Task: The entries below are to be repeated exactly as they stand.

Given data:
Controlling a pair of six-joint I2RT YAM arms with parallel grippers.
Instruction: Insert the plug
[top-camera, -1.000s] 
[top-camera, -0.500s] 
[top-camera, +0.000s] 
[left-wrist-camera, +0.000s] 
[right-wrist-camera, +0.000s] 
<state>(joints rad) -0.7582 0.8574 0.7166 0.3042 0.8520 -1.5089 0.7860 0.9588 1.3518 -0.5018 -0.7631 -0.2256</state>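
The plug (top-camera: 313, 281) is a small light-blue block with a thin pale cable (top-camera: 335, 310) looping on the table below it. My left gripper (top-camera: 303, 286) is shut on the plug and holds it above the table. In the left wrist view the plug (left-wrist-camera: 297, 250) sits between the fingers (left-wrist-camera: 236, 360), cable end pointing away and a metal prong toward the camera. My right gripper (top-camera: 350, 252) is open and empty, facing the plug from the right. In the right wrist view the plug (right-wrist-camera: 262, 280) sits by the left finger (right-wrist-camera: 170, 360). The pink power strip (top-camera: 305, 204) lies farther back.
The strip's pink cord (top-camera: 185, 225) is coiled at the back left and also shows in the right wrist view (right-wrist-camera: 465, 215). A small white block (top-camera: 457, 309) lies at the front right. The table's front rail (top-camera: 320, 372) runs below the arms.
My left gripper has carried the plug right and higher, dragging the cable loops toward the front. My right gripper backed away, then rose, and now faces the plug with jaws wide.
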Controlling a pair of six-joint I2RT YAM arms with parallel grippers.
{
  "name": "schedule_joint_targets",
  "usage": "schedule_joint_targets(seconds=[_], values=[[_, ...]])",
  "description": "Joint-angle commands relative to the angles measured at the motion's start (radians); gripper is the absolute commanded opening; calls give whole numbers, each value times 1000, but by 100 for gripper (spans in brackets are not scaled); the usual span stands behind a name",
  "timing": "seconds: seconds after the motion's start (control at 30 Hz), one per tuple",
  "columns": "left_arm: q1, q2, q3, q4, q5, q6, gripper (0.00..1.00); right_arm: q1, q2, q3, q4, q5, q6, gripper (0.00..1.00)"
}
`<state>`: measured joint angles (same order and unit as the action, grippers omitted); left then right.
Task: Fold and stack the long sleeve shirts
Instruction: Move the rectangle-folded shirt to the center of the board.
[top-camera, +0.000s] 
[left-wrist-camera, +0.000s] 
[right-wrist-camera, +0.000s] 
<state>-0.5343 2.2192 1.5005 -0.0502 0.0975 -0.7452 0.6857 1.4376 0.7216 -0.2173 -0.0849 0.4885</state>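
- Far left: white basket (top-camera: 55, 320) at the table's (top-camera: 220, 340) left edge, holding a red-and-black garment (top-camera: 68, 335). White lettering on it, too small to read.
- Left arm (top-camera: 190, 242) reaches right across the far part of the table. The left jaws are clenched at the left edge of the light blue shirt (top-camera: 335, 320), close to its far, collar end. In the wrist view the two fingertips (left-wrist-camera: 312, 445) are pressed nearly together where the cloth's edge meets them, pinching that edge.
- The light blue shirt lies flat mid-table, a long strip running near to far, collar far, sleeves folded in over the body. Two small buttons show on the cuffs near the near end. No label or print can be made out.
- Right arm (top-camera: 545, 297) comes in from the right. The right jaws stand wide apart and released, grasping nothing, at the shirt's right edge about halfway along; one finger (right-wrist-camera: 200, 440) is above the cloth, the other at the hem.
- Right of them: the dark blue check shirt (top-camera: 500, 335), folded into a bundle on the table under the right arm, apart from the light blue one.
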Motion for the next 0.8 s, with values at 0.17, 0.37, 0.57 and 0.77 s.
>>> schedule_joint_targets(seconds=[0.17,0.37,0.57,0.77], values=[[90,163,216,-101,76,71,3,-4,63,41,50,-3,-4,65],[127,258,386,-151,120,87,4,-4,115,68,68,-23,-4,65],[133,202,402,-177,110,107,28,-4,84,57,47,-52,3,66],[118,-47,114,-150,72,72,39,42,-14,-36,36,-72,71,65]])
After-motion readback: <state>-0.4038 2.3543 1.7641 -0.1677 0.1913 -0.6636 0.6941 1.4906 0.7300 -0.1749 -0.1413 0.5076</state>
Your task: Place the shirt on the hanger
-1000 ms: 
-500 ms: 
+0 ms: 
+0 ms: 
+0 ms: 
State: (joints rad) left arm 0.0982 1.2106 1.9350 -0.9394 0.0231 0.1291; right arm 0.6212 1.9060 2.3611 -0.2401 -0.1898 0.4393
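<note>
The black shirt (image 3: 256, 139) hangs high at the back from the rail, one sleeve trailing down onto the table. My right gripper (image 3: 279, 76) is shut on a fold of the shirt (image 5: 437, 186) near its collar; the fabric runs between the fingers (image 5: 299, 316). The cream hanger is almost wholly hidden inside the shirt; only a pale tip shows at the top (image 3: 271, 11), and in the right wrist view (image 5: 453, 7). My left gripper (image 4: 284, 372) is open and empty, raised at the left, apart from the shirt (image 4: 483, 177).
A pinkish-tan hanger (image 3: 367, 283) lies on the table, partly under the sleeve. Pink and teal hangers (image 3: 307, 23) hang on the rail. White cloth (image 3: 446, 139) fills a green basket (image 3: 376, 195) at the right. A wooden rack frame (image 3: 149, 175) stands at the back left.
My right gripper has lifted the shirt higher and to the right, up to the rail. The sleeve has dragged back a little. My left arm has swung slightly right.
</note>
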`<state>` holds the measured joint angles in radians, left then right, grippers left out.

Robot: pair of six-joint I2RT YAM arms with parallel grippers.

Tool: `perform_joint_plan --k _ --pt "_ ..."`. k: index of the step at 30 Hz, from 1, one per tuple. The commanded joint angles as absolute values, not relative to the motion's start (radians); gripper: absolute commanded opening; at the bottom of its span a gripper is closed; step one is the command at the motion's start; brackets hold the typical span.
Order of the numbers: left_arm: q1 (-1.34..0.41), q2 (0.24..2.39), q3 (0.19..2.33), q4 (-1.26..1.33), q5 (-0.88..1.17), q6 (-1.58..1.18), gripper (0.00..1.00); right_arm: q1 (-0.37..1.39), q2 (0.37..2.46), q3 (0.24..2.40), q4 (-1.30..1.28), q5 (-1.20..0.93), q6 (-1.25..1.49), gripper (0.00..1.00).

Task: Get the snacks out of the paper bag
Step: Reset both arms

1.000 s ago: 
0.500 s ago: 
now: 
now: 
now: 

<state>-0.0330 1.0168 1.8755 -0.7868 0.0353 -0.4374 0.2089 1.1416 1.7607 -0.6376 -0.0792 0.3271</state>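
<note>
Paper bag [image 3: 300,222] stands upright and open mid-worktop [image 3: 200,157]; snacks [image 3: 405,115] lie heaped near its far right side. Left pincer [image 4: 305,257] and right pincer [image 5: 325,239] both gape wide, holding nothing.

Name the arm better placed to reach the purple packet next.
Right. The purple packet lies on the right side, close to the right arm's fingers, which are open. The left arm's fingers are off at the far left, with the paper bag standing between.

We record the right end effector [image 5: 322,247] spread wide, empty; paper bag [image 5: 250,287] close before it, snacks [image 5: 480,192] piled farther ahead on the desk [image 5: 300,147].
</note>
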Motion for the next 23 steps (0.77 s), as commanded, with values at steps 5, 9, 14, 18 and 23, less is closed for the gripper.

Answer for the task:
Controlling a pair of six-joint I2RT YAM arms with parallel grippers.
Instruction: Insert the plug
[top-camera, -1.000s] 
[top-camera, -0.500s] 
[top-camera, +0.000s] 
[left-wrist-camera, +0.000s] 
[right-wrist-camera, +0.000s] 
<state>(joints rad) -0.7582 0.8574 0.7166 0.3042 0.8520 -1.5089 0.7860 0.9588 1.3518 -0.5018 -0.7631 -0.2256</state>
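The plug (top-camera: 313, 281) is a small light-blue block with a thin pale cable (top-camera: 335, 310) looping on the table below it. My left gripper (top-camera: 303, 286) is shut on the plug and holds it above the table. In the left wrist view the plug (left-wrist-camera: 297, 250) sits between the fingers (left-wrist-camera: 236, 360), cable end pointing away and a metal prong toward the camera. My right gripper (top-camera: 350, 252) is open and empty, facing the plug from the right. In the right wrist view the plug (right-wrist-camera: 262, 280) sits by the left finger (right-wrist-camera: 170, 360). The pink power strip (top-camera: 305, 204) lies farther back.
The strip's pink cord (top-camera: 185, 225) is coiled at the back left and also shows in the right wrist view (right-wrist-camera: 465, 215). A small white block (top-camera: 457, 309) lies at the front right. The table's front rail (top-camera: 320, 372) runs below the arms.
My left gripper has carried the plug right and higher, dragging the cable loops toward the front. My right gripper backed away, then rose, and now faces the plug with jaws wide.
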Controlling a pair of six-joint I2RT YAM arms with parallel grippers.
{
  "name": "schedule_joint_targets",
  "usage": "schedule_joint_targets(seconds=[_], values=[[_, ...]])",
  "description": "Joint-angle commands relative to the angles measured at the motion's start (radians); gripper is the absolute commanded opening; calls give whole numbers, each value times 1000, but by 100 for gripper (spans in brackets are not scaled); the usual span stands behind a name",
  "timing": "seconds: seconds after the motion's start (control at 30 Hz), one per tuple",
  "columns": "left_arm: q1, q2, q3, q4, q5, q6, gripper (0.00..1.00); right_arm: q1, q2, q3, q4, q5, q6, gripper (0.00..1.00)"
}
`<state>`: measured joint angles (same order and unit as the action, grippers omitted); left then right.
Task: Fold and stack the long sleeve shirts
Instruction: Move the rectangle-folded shirt to the center of the board.
[top-camera, +0.000s] 
[left-wrist-camera, +0.000s] 
[right-wrist-camera, +0.000s] 
<state>-0.5343 2.2192 1.5005 -0.0502 0.0975 -0.7452 0.6857 1.4376 0.7216 -0.2173 -0.0849 0.4885</state>
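- Far left: white basket (top-camera: 55, 320) at the table's (top-camera: 220, 340) left edge, holding a red-and-black garment (top-camera: 68, 335). White lettering on it, too small to read.
- Left arm (top-camera: 190, 242) reaches right across the far part of the table. The left jaws are clenched at the left edge of the light blue shirt (top-camera: 335, 320), close to its far, collar end. In the wrist view the two fingertips (left-wrist-camera: 312, 445) are pressed nearly together where the cloth's edge meets them, pinching that edge.
- The light blue shirt lies flat mid-table, a long strip running near to far, collar far, sleeves folded in over the body. Two small buttons show on the cuffs near the near end. No label or print can be made out.
- Right arm (top-camera: 545, 297) comes in from the right. The right jaws stand wide apart and released, grasping nothing, at the shirt's right edge about halfway along; one finger (right-wrist-camera: 200, 440) is above the cloth, the other at the hem.
- Right of them: the dark blue check shirt (top-camera: 500, 335), folded into a bundle on the table under the right arm, apart from the light blue one.
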Motion for the next 0.8 s, with values at 0.17, 0.37, 0.57 and 0.77 s.
>>> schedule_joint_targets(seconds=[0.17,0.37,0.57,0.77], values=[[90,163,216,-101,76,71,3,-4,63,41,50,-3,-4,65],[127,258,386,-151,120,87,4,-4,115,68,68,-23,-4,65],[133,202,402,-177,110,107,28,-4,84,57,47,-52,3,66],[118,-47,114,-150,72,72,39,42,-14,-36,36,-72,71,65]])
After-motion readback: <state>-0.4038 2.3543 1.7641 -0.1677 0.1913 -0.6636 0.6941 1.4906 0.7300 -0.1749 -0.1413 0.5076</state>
Your task: Place the shirt on the hanger
-1000 ms: 
-500 ms: 
+0 ms: 
+0 ms: 
+0 ms: 
State: (joints rad) left arm 0.0982 1.2106 1.9350 -0.9394 0.0231 0.1291; right arm 0.6212 1.9060 2.3611 -0.2401 -0.1898 0.4393
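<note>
The black shirt (image 3: 256, 139) hangs high at the back from the rail, one sleeve trailing down onto the table. My right gripper (image 3: 279, 76) is shut on a fold of the shirt (image 5: 437, 186) near its collar; the fabric runs between the fingers (image 5: 299, 316). The cream hanger is almost wholly hidden inside the shirt; only a pale tip shows at the top (image 3: 271, 11), and in the right wrist view (image 5: 453, 7). My left gripper (image 4: 284, 372) is open and empty, raised at the left, apart from the shirt (image 4: 483, 177).
A pinkish-tan hanger (image 3: 367, 283) lies on the table, partly under the sleeve. Pink and teal hangers (image 3: 307, 23) hang on the rail. White cloth (image 3: 446, 139) fills a green basket (image 3: 376, 195) at the right. A wooden rack frame (image 3: 149, 175) stands at the back left.
My right gripper has lifted the shirt higher and to the right, up to the rail. The sleeve has dragged back a little. My left arm has swung slightly right.
</note>
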`<state>` holds the measured joint angles in radians, left then right, grippers left out.

Robot: pair of six-joint I2RT YAM arms with parallel grippers.

Tool: `perform_joint_plan --k _ --pt "_ ..."`. k: index of the step at 30 Hz, from 1, one per tuple. The commanded joint angles as absolute values, not relative to the motion's start (radians); gripper: absolute commanded opening; at the bottom of its span a gripper is closed; step one is the command at the motion's start; brackets hold the typical span.
Order of the numbers: left_arm: q1 (-1.34..0.41), q2 (0.24..2.39), q3 (0.19..2.33), q4 (-1.26..1.33), q5 (-0.88..1.17), q6 (-1.58..1.18), gripper (0.00..1.00); right_arm: q1 (-0.37..1.39), q2 (0.37..2.46), q3 (0.24..2.40), q4 (-1.30..1.28), q5 (-1.20..0.93), q6 (-1.25..1.49), gripper (0.00..1.00).

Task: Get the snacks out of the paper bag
Step: Reset both arms

1.000 s ago: 
0.500 s ago: 
now: 
now: 
now: 

<state>-0.0330 1.0168 1.8755 -0.7868 0.0353 -0.4374 0.2089 1.1416 1.7607 -0.6376 -0.0792 0.3271</state>
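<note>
Paper bag [image 3: 300,222] stands upright and open mid-worktop [image 3: 200,157]; snacks [image 3: 405,115] lie heaped near its far right side. Left pincer [image 4: 305,257] and right pincer [image 5: 325,239] both gape wide, holding nothing.

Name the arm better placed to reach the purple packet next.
Right. The purple packet lies on the right side, close to the right arm's fingers, which are open. The left arm's fingers are off at the far left, with the paper bag standing between.

We record the right end effector [image 5: 322,247] spread wide, empty; paper bag [image 5: 250,287] close before it, snacks [image 5: 480,192] piled farther ahead on the desk [image 5: 300,147].
</note>
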Motion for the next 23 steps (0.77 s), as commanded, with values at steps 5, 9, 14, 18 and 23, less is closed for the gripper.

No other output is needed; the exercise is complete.